La réforme des droits d’enregistrement a profondément modifié l’accès à la propriété en Wallonie. Le taux réduit à 3% pour l’achat d’un logement propre et unique a agi comme un levier puissant, notamment auprès des jeunes ménages.

Cette réforme pourrait permettre d’élargir l’accès à la propriété, en rendant le coût global de l’achat plus supportable.

La Wallonie n’est toutefois pas la seule à bénéficier de ce regain d’activité. En Flandre, où les droits d’enregistrement ont été ramenés de 3% à 2% pour les résidences principales, les ventes ont progressé de 14,1%.

À Bruxelles, malgré un contexte politique incertain et une fiscalité inchangée, le marché a également évolué à la hausse.
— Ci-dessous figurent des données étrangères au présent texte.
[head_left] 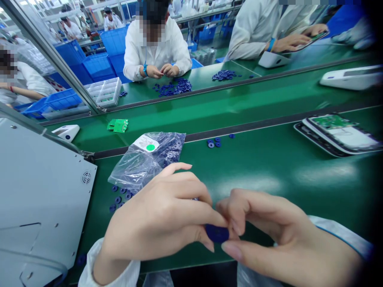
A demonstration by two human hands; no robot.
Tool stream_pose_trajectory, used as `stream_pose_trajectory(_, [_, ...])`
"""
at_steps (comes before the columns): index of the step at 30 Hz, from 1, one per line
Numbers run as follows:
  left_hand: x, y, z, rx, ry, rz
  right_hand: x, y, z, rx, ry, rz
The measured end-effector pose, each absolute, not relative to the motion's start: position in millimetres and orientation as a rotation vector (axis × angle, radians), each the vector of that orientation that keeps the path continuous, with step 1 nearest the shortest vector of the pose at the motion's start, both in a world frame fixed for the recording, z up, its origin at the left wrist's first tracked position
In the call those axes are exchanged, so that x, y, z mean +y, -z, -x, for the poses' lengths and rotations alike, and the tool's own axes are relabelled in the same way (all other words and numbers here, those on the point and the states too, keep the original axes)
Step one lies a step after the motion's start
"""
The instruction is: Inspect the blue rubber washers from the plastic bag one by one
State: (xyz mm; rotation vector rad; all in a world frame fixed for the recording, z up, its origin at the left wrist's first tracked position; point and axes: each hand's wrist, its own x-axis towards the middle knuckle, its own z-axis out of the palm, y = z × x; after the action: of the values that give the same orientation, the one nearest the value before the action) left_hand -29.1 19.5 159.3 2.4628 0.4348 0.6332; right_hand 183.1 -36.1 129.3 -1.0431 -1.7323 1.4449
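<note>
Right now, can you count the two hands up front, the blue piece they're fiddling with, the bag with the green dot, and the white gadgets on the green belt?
Hands: 2 (left hand, right hand)
Blue piece: 1
Bag: 1
Gadgets on the green belt: 2 (left gadget, right gadget)
Total: 6

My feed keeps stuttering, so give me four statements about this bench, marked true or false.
1. The left hand holds a dark blue piece, the right hand close beside it. True.
2. A label with a green dot is on the plastic bag. True.
3. The bag lies right of both hands. False: it lies beyond the left hand.
4. Only blue parts and the bag lie on the near bench. False: an opened device with a circuit board lies there too.
</note>
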Motion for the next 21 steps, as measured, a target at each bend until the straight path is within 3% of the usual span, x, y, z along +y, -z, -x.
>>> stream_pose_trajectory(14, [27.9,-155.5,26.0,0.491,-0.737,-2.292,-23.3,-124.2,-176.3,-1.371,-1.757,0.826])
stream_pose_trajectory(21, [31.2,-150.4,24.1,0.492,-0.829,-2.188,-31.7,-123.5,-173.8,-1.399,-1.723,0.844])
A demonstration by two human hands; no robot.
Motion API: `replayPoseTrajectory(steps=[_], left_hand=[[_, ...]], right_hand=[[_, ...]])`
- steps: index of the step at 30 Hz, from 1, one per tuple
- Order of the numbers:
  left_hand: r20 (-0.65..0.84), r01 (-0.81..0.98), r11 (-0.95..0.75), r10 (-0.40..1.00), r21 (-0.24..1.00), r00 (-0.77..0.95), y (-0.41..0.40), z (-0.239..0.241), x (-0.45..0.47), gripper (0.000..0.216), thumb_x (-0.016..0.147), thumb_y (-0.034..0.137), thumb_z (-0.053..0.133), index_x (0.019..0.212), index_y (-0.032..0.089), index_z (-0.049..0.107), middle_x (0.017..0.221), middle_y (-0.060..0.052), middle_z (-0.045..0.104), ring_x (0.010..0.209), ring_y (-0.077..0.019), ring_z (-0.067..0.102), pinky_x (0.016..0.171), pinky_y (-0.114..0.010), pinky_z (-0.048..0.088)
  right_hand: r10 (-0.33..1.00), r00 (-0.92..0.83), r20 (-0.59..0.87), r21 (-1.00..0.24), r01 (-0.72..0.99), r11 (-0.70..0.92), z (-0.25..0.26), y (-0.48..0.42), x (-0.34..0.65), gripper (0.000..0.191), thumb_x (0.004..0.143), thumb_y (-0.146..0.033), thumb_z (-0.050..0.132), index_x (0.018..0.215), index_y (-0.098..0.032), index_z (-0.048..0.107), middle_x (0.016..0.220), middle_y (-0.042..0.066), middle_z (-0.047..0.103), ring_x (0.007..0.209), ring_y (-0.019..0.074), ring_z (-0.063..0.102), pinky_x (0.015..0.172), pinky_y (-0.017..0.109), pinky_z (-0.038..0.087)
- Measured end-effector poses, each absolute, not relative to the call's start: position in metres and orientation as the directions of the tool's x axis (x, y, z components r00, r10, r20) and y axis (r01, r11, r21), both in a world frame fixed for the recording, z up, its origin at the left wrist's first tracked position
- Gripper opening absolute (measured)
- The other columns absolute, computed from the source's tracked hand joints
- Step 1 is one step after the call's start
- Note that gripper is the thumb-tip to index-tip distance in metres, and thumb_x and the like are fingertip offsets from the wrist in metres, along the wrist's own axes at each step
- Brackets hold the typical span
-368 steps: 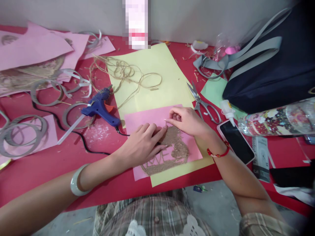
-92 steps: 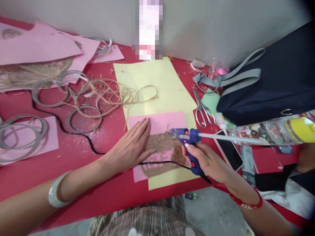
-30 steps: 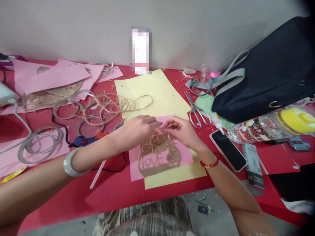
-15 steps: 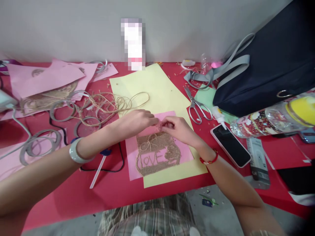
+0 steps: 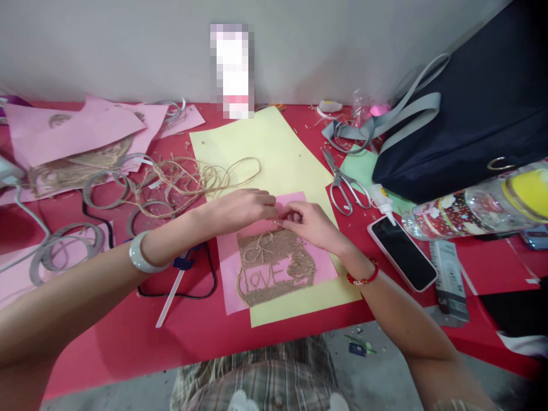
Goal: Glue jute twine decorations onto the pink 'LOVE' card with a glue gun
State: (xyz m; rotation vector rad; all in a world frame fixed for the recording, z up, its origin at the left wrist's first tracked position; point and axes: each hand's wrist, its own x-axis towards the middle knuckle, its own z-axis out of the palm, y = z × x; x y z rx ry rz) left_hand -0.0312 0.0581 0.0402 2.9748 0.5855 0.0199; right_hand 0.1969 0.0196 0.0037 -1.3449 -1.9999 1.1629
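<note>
Worked at frame centre with the left hand (image 5: 245, 208) and right hand (image 5: 310, 225) meeting just above the twine panel (image 5: 274, 251), on its pink sheet (image 5: 228, 274); with each grip bunched at the fingertips, could not tell either's closure or any pinched strand. Called, in judgement, for small, light movements, keeping wrists clear of the twine lettering (image 5: 263, 278). Saw yellow paper (image 5: 252, 142) beneath on the red surface (image 5: 107, 345), loose twine (image 5: 205, 176) left of centre, scissors (image 5: 345, 185) right of centre, a dark bag (image 5: 454, 125) upper right, grey wall (image 5: 149, 51) behind and floor (image 5: 385, 365) along the bottom.
</note>
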Motion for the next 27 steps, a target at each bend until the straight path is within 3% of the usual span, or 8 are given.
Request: replayPoseTrajectory(steps=[17,27], left_hand=[[-0.06,0.426,-0.892,0.422,0.151,0.905,0.057,0.04,-0.026,0.036,0.098,0.002,0.05,0.119,0.019,0.073,0.098,-0.008,0.075,0.089,-0.0196,0.069,0.072,-0.028,0.046],[-0.039,0.523,-0.807,0.535,0.275,0.844,0.055,0.041,-0.023,0.028,0.098,0.008,0.054,0.103,0.02,0.079,0.091,-0.008,0.075,0.075,-0.0178,0.068,0.065,-0.028,0.041]], right_hand=[[0.906,-0.419,-0.057,-0.826,0.53,0.193,0.001,0.02,0.198,0.01,0.09,-0.027,0.076,0.087,-0.019,0.069,0.073,-0.003,0.059,0.064,0.0114,0.048,0.062,0.027,0.038],[0.893,-0.442,-0.09,-0.833,0.525,0.176,0.01,0.017,0.198,0.003,0.086,-0.018,0.072,0.087,-0.019,0.069,0.075,-0.002,0.06,0.066,0.0117,0.049,0.062,0.027,0.042]])
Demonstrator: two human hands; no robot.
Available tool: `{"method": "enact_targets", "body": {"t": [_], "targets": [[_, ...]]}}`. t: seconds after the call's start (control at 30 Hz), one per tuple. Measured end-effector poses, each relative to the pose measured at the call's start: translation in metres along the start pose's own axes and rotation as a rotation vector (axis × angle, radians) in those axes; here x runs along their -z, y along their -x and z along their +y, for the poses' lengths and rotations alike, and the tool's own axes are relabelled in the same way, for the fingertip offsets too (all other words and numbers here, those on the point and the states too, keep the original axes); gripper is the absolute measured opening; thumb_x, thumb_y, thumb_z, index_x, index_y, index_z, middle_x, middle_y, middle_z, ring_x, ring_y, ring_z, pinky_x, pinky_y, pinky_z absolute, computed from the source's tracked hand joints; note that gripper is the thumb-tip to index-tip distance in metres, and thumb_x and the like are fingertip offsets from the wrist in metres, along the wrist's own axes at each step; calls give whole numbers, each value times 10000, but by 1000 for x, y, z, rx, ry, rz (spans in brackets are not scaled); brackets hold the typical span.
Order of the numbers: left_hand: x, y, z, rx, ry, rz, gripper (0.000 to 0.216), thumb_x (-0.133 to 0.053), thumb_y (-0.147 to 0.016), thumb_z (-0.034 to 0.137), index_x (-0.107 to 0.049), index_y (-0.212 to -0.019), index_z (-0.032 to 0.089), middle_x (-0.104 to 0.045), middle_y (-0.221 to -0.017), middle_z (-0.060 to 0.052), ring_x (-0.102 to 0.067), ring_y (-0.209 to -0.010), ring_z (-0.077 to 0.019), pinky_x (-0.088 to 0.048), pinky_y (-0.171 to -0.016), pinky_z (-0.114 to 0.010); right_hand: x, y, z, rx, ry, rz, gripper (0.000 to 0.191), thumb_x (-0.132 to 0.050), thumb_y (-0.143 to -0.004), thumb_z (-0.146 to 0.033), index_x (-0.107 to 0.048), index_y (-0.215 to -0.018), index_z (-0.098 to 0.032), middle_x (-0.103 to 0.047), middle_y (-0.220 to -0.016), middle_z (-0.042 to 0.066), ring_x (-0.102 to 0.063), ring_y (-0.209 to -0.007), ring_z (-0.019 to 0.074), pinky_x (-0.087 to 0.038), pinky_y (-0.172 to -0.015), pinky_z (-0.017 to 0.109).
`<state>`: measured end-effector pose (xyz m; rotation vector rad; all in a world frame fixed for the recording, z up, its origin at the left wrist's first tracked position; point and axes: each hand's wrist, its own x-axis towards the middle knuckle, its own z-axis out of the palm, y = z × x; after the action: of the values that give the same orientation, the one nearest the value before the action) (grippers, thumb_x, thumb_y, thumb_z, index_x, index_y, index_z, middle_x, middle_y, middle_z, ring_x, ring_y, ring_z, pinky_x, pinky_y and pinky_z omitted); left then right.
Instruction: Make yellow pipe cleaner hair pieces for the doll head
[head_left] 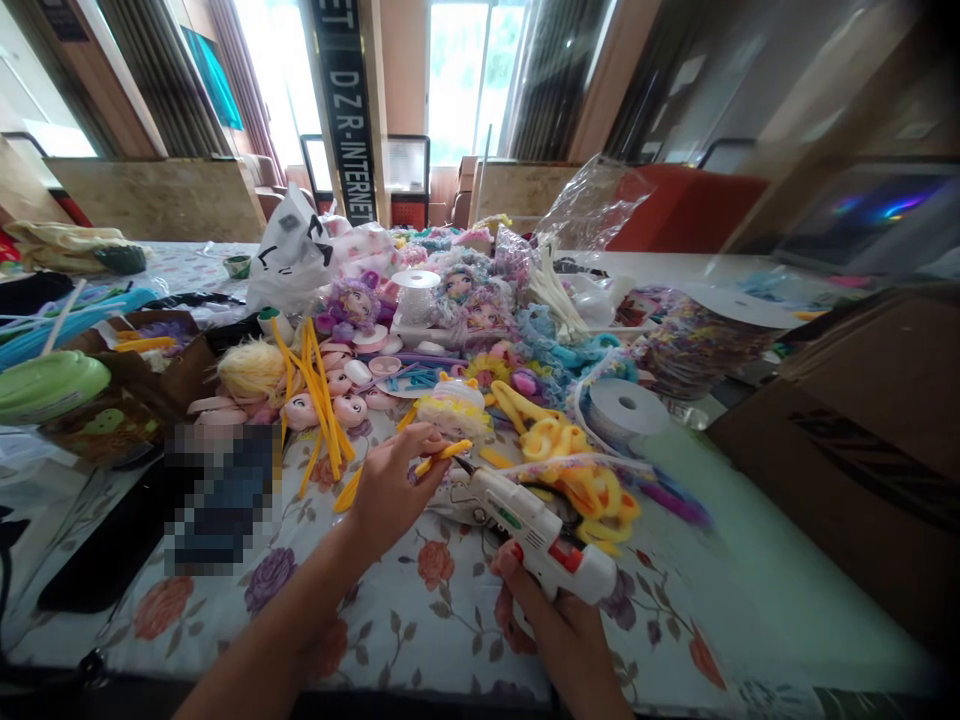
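My left hand [391, 482] pinches a short yellow pipe-cleaner piece [444, 456] above the flowered tablecloth [420, 610]. My right hand [559, 630] grips a white hot glue gun [536, 530] with its nozzle aimed left at that yellow piece. Just behind the pinched piece sits a small doll head with a white and yellow cap [454, 405]. Loose yellow pipe cleaners [319, 395] lie to the left. Curled yellow pieces [570, 470] lie to the right.
Several doll heads [330, 400] and a heap of craft parts fill the middle of the table. A white ribbon spool [626, 408] sits on the right, next to a brown cardboard box [870, 450]. A green lid [45, 385] lies at the left.
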<state>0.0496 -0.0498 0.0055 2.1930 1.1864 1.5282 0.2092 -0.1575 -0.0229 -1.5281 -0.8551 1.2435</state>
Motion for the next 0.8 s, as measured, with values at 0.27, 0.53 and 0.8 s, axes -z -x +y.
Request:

Le nombre de transactions y a augmenté de 7,1%, une progression plus modérée, mais significative dans un environnement moins favorable.

Les prix repartent à la hausse, surtout au sud du pays

Cette reprise de l’activité s’accompagne d’une augmentation des prix. En moyenne, une maison en Wallonie s’est vendue 270.790 euros, ce qui représente une hausse de 13,4%.

Les appartements et le neuf sous pression

Du côté des appartements, la hausse des prix reste limitée. En Belgique, le prix moyen a progressé de 2,4% pour atteindre 277.927 euros.